# **NHL Player Performance Prediction**

## by Team Lewandowski
### (Elvin Kim, Jay Leung, Adian Murzagaliyev, Sou Hamura)

---

### **Objective**
This project aims to develop a **projection system** that predicts a hockey player’s performance during their **first three NHL seasons** based on their **statistics in previous leagues**. The system processes an **original dataset**, automates data retrieval from **HockeyDB**, and applies **machine learning** to predict future performance.

---

## **Why This Project Matters & What Makes It Unique**

This project is deeply connected to **who we are**—as members of the **UCSB hockey team**, we are combining our passion for hockey with data science to solve a **longstanding challenge in player scouting**.

![UCSB Hockey Team](./_LEX8554.jpeg)


---

## **Why This Model Is Unique**

### **Why Predicting NHL Performance Is Difficult**
Unlike the **NFL or NBA**, where most players come from a **single college system (NCAA)**, NHL players come from **dozens of different leagues** across multiple countries, each with varying levels of difficulty.

✅ **Different Leagues, Different Standards** – Scoring in the **KHL, SHL, AHL, or NCAA** is not the same.  
✅ **Same Country, Multiple Leagues** – In North America, players can develop in the **NCAA, OHL, WHL, or USHL**, all with different competition levels.  
✅ **International Complexity** – Players from **Europe, Russia, and North America** follow unique development paths, making performance comparisons difficult.  

### **What Makes Our Model Unique?**
Our **Random Forest-based model** overcomes these challenges by:  
✅ **Adjusting for League Difficulty** – Captures how hard it is to produce points in different leagues.  
✅ **Learning from Global Data** – Incorporates stats from players across all major pre-NHL leagues.  
✅ **Built by Players, for Players** – As hockey players, we understand the **nuances of player development** beyond just numbers.  

---

## **Step 1: Processing the Original CSV File**

The dataset that we first found contained hockey player statistics from various leagues and game situations. However, it did not contain the specific statistics that we required, so we decided to only extract the player names, since it included all players currently active in 2024-2025 season. 

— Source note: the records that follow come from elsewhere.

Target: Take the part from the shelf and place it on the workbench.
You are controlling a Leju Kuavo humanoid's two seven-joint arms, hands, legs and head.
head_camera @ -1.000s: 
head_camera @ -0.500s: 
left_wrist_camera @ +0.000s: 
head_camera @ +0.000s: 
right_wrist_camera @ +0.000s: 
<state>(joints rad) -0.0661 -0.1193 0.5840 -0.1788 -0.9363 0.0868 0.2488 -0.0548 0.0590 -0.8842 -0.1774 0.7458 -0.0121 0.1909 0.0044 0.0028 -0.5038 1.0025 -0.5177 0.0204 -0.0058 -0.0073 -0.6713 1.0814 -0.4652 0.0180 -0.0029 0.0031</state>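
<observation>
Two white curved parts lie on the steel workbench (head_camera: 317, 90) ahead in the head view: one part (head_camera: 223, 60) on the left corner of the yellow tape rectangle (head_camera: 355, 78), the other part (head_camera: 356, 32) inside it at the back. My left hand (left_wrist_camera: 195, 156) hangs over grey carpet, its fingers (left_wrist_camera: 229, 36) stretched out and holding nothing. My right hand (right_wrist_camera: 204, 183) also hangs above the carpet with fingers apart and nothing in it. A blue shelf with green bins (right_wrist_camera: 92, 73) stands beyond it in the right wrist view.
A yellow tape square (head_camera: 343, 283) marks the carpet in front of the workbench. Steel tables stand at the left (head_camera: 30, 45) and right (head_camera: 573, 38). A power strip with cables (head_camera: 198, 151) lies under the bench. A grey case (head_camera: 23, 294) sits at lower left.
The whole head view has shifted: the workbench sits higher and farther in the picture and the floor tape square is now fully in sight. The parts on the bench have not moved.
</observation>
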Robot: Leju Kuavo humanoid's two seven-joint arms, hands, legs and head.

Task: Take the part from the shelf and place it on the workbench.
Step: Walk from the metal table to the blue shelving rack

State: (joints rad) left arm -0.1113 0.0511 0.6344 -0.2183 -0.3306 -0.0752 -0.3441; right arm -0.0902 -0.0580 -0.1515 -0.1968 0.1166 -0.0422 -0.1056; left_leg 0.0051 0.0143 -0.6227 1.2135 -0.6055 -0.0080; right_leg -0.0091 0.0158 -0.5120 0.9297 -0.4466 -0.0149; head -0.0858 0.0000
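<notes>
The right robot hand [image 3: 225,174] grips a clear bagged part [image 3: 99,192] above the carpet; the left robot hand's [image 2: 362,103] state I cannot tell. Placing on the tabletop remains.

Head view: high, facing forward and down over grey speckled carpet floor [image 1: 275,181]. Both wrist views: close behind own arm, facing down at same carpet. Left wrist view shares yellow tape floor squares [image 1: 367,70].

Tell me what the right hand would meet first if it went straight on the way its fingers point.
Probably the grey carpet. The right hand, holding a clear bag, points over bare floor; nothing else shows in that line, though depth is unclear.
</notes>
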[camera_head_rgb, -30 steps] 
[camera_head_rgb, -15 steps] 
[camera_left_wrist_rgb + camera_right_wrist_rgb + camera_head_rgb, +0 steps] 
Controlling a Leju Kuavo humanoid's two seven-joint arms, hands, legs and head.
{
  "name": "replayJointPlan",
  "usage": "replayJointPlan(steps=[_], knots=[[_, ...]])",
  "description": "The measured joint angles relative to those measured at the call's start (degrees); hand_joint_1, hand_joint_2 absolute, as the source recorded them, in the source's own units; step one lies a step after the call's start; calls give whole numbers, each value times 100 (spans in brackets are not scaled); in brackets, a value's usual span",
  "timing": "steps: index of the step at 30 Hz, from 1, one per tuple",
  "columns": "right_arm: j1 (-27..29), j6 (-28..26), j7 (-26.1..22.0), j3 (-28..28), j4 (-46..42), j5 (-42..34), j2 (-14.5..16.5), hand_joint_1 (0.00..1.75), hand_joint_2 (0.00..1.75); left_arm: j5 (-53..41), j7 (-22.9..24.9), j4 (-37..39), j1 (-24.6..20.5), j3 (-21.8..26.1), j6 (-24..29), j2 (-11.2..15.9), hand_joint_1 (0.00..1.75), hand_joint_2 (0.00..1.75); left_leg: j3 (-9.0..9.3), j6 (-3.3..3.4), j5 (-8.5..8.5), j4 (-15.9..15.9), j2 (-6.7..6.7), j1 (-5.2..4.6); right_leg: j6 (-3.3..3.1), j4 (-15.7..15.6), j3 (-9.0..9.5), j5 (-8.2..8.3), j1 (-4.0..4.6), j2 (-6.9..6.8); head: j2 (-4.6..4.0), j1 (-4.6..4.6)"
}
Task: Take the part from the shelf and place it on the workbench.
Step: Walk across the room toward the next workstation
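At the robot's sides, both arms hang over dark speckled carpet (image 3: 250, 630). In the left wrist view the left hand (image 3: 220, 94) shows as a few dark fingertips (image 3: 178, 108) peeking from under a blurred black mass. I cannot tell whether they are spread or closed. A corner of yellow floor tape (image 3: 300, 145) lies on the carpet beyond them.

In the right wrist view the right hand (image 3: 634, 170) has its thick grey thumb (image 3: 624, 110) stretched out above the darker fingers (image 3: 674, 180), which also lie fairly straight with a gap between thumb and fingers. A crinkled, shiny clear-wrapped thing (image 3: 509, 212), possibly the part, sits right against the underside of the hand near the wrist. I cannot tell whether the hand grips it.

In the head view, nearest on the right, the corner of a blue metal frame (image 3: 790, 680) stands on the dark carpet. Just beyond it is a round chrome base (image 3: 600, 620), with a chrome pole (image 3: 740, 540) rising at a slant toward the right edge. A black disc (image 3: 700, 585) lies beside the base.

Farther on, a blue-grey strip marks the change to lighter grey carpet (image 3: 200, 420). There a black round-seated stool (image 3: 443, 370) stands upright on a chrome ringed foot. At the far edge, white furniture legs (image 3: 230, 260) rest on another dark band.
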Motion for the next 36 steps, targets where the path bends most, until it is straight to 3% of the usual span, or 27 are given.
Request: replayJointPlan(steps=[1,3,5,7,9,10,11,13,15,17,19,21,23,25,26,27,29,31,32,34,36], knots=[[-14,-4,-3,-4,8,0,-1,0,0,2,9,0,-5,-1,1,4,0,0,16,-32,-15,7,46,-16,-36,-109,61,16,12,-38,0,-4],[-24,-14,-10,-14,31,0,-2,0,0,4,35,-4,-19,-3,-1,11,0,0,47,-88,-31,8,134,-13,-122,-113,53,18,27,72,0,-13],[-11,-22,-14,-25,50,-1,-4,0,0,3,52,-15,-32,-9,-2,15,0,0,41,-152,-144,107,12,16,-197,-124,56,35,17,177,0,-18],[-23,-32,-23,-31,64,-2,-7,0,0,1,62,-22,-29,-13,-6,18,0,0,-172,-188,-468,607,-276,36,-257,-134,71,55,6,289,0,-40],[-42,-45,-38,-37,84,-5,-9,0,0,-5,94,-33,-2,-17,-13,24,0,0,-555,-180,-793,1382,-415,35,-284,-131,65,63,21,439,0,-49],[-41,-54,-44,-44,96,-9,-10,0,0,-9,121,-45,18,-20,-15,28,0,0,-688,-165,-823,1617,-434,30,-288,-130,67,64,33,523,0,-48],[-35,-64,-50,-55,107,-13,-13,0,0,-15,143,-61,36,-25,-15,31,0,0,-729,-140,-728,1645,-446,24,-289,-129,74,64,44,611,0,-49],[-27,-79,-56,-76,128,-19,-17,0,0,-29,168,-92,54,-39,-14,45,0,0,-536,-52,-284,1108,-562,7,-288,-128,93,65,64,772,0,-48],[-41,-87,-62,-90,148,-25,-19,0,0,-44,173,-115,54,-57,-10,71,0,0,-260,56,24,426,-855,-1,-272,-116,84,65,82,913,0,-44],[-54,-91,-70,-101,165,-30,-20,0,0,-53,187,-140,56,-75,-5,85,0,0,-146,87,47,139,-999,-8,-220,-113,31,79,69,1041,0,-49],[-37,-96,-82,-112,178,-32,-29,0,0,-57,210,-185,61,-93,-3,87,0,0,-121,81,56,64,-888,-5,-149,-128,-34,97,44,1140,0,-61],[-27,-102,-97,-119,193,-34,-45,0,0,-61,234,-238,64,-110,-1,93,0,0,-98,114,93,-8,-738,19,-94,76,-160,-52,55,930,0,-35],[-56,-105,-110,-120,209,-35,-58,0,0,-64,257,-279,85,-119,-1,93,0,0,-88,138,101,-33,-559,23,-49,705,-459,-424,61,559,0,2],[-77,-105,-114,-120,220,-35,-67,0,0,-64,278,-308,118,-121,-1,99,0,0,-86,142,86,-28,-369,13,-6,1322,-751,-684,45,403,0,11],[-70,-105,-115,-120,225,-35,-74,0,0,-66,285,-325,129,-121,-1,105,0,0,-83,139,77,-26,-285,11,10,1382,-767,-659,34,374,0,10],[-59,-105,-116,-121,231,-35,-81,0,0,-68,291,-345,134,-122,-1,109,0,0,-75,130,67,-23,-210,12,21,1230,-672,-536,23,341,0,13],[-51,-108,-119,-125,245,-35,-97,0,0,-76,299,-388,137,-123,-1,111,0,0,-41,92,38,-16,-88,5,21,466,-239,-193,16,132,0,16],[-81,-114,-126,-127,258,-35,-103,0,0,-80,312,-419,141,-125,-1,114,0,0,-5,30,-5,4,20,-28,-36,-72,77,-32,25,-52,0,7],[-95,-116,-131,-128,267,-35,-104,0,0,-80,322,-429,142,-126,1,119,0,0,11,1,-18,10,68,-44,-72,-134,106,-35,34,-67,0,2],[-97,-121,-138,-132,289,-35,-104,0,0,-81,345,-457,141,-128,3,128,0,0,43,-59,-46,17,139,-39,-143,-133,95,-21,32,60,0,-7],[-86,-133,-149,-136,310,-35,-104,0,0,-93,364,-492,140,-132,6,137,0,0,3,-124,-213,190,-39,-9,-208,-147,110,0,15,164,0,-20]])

### Filtering by "Situation" Column

To create a **comprehensive and unbiased dataset**, we filtered the data to include only rows where "situation" = "all". The original dataset contained performance stats from specific game conditions (e.g., 5on5, 4on4, 5on4), which could introduce bias and limit the model’s generalizability.

This step allows us to work with a **complete statistical profile** of each player, making our **NHL performance projections more robust and accurate**.

### **Keeping Only Name**
After filtering, we **retain only the "name" columns** while removing all other variables.  

import pandas as pd
import os

def filter_situation_all(input_file: str):
    """Filter rows where 'situation' is 'all'."""
    df_sample = pd.read_csv(input_file, nrows=5)
    expected_columns = len(df_sample.columns)

    print(f"Expected column count: {expected_columns}")

    df = pd.read_csv(input_file, header=0, dtype=str, on_bad_lines="skip")

    df = df.dropna(subset=['situation'])

    if df.shape[1] != expected_columns:
        print(f"Warning: Dataset has {df.shape[1]} columns instead of {expected_columns}. Some rows may have been removed.")

    print(f"Rows before filtering: {len(df)}")

    if 'situation' not in df.columns:
        print("Error: Column 'situation' not found in dataset.")
        return None

    df_filtered = df[df['situation'] == 'all']
    print(f"Rows after filtering by 'situation': {len(df_filtered)}")

    output_file_all = os.path.join(os.path.dirname(input_file), "filtered_" + os.path.basename(input_file))
    df_filtered.to_csv(output_file_all, index=False)

    print(f"Filtered (situation == 'all') file saved as: {output_file_all}")
    return output_file_all

def filter_only_name(input_file: str):
    """Keep only the 'name' column from the filtered dataset."""
    df = pd.read_csv(input_file, header=0, dtype=str, on_bad_lines="skip")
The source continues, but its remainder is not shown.